We had the good fortune of connecting with Jenn Smith and we’ve shared our conversation below.

Hi Jenn, we’d love to hear more about how you thought about starting your own business?

It happened very organically. (No pun intended.) My whole, extended family is really into food. When we get together for the holidays (something I’m really hoping we can do this year), we sit around talking and eating for hours – and then still have leftovers for everyone to take home.
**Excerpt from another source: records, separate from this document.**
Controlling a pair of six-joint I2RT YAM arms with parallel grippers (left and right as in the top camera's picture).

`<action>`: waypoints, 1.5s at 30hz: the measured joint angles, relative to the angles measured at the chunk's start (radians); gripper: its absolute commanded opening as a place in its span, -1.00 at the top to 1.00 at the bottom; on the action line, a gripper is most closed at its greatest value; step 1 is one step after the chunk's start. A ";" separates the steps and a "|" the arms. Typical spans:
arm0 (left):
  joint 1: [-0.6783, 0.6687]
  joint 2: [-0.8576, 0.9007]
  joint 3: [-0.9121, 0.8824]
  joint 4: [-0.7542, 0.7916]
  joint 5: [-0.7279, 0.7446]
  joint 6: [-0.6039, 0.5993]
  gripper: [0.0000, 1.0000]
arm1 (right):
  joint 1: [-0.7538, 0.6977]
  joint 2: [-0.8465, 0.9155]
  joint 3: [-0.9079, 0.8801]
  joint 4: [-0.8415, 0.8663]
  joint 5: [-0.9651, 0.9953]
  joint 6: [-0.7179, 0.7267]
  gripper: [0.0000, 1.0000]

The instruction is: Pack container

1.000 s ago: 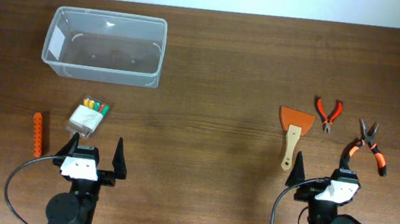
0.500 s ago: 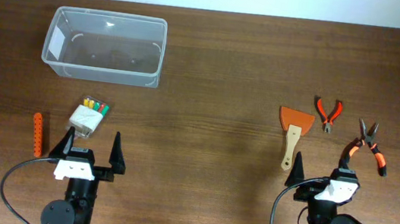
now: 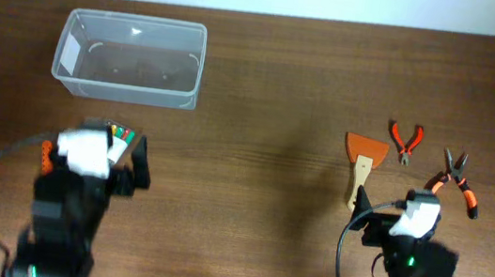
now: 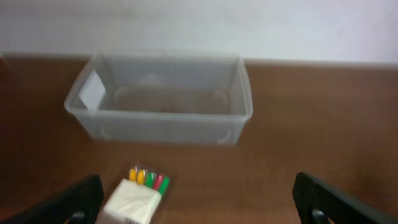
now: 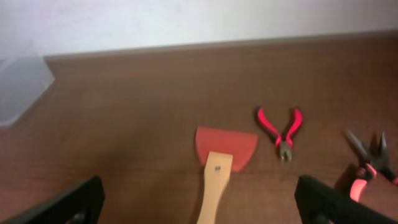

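Observation:
The clear plastic container (image 3: pixel 130 58) stands empty at the back left; it also shows in the left wrist view (image 4: pixel 161 99). A white pack of coloured markers (image 4: pixel 140 196) lies in front of it, between my left gripper's fingers, near the left one. My left gripper (image 3: pixel 108 155) is open and empty above that pack (image 3: pixel 123 133). My right gripper (image 3: pixel 395 209) is open and empty just behind the wooden handle of an orange scraper (image 3: pixel 364 153), which lies between the fingers in the right wrist view (image 5: pixel 224 155).
Small red cutters (image 3: pixel 406 139) and black-and-orange needle-nose pliers (image 3: pixel 458 179) lie right of the scraper; both show in the right wrist view, cutters (image 5: pixel 281 127) and pliers (image 5: pixel 370 162). An orange stick tool (image 3: pixel 45 156) lies left of the left arm, partly hidden.
My left arm has lifted and moved forward over the marker pack, blurred with motion. My right arm has shifted slightly forward and left toward the scraper handle.

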 measured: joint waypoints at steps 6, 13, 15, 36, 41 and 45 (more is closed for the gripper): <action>0.000 0.527 0.488 -0.352 0.066 0.043 -0.99 | 0.000 0.422 0.478 -0.462 -0.031 0.002 -0.97; 0.000 0.849 0.951 -0.674 0.192 0.094 -0.99 | 0.000 0.850 1.018 -0.993 -0.035 0.002 -0.97; 0.000 0.873 1.001 -0.646 0.212 0.100 -0.99 | 0.000 0.932 1.113 -1.037 -0.035 0.001 -0.97; 0.000 1.267 1.045 -0.200 0.211 0.084 -0.09 | -0.001 1.152 1.194 -0.928 -0.042 -0.003 -0.36; -0.009 1.337 1.045 -0.138 0.206 0.072 0.46 | -0.001 1.152 1.194 -0.928 -0.042 -0.002 -0.27; -0.026 1.374 1.045 -0.130 0.206 0.076 0.72 | -0.001 1.152 1.194 -0.930 -0.045 -0.001 -0.17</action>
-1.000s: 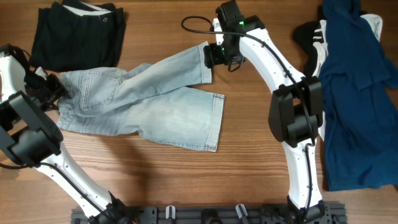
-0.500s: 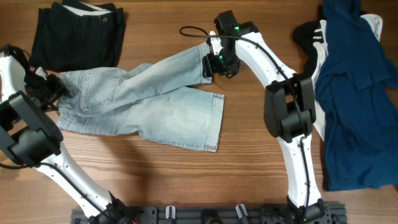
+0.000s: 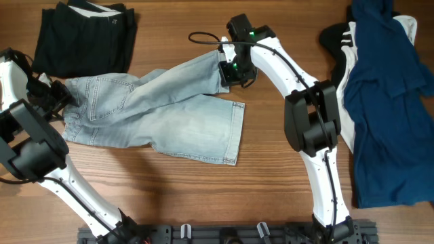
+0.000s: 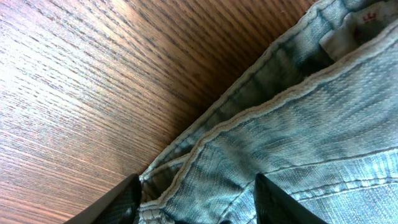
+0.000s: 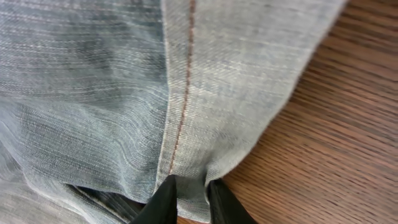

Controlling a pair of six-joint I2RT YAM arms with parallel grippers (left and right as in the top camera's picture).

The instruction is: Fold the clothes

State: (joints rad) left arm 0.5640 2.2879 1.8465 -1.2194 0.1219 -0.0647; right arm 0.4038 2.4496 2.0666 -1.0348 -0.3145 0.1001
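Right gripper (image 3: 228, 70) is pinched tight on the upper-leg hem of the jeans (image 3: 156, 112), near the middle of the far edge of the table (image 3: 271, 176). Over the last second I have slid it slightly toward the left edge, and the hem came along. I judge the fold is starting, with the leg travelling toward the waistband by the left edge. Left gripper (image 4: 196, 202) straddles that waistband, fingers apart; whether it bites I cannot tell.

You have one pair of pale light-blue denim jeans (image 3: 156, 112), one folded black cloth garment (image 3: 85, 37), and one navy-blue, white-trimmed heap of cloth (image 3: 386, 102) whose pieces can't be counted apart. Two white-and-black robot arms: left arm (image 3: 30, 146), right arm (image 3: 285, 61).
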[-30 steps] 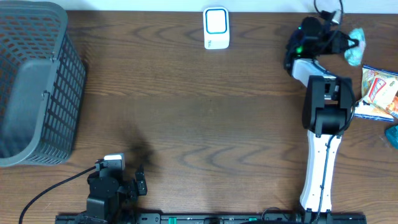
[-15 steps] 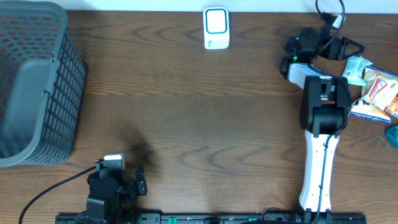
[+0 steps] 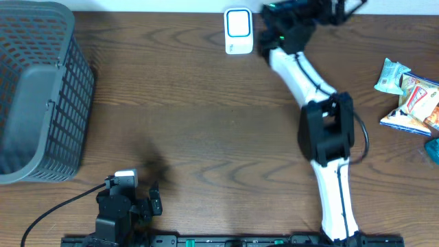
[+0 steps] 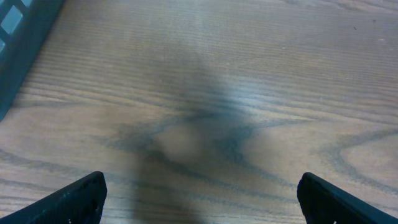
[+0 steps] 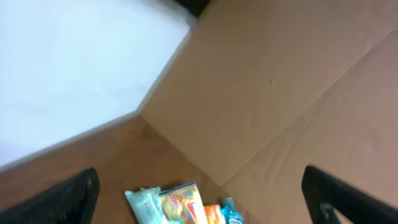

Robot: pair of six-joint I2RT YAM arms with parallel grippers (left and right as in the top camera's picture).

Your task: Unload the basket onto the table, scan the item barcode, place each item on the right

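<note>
The items lie in a pile at the table's right edge: a pale green packet [image 3: 389, 74], a yellow-orange snack bag [image 3: 420, 93] and a blue one [image 3: 433, 148]. The right wrist view shows the same packets [image 5: 169, 204] far below, between its fingers. My right gripper [image 3: 343, 8] [image 5: 200, 190] is open and holds nothing. It is raised at the table's back edge, right of the white scanner [image 3: 239, 31]. My left gripper [image 3: 155, 200] [image 4: 200, 193] is open over bare wood at the front left.
A large grey mesh basket [image 3: 41, 89] fills the left side, and its corner [image 4: 18, 37] shows in the left wrist view. The right arm [image 3: 328, 130] stretches diagonally from the front edge toward the back centre. A black cable [image 3: 55, 209] trails from the left arm.
The right gripper opened and released the pale green packet, which now lies with the pile. The arm then swung left and back, toward the scanner. The left arm has not moved.
</note>
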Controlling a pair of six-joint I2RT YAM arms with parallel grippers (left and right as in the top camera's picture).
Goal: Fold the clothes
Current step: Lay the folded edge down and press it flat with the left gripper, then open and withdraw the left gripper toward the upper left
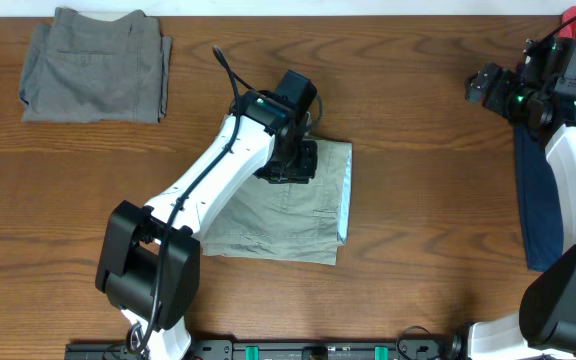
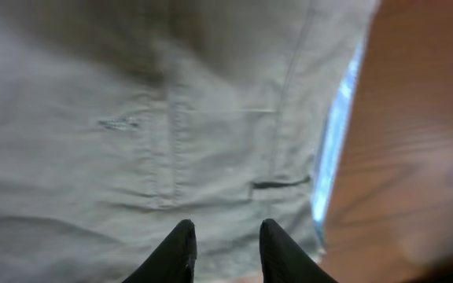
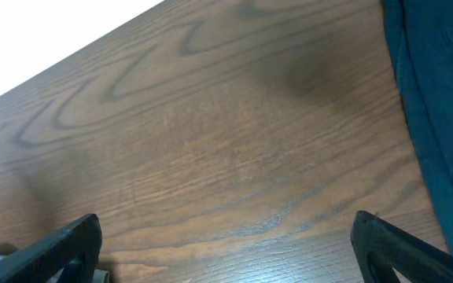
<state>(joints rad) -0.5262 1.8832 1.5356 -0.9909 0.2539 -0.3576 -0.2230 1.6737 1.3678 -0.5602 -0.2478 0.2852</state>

In the 1960’s, my Dad’s parents actually had a small restaurant in the sketchy part of Washington D.C. He and my uncle like to complain about what hard work it was, but the two of them still joke about opening up another restaurant together someday.

My grandparents barely had enough food to eat in the villages where they grew up, so they reveled in being able to offer their grandkids an abundance of food. It took them a long while to get to that point. There’s a story about how when I was a toddler, the Asian pears were so expensive that they’d buy just one at the supermarket – for me. Only recently, my Dad shared how rarely they had treats when he was young. Once in a while, his grandfather would visit, and he’d bring sesame candy and other goodies my Dad anticipated with glee. He also recalled being in Hong Kong and how heavenly it was to bite into his first piece of bread – at the age of 6. So, for us, food is laced with vivid memories and is a constant expression of love and hospitality. It’s a traditional Chinese greeting to ask, “Have you eaten yet?”

Beyond that, food functions as a form of celebration… not only for holidays and birthdays, but also as a symbol of success, of our family finally reaching a point where we can afford good food in plentiful enough quantities that no one has to feel deprived of something they really want to eat.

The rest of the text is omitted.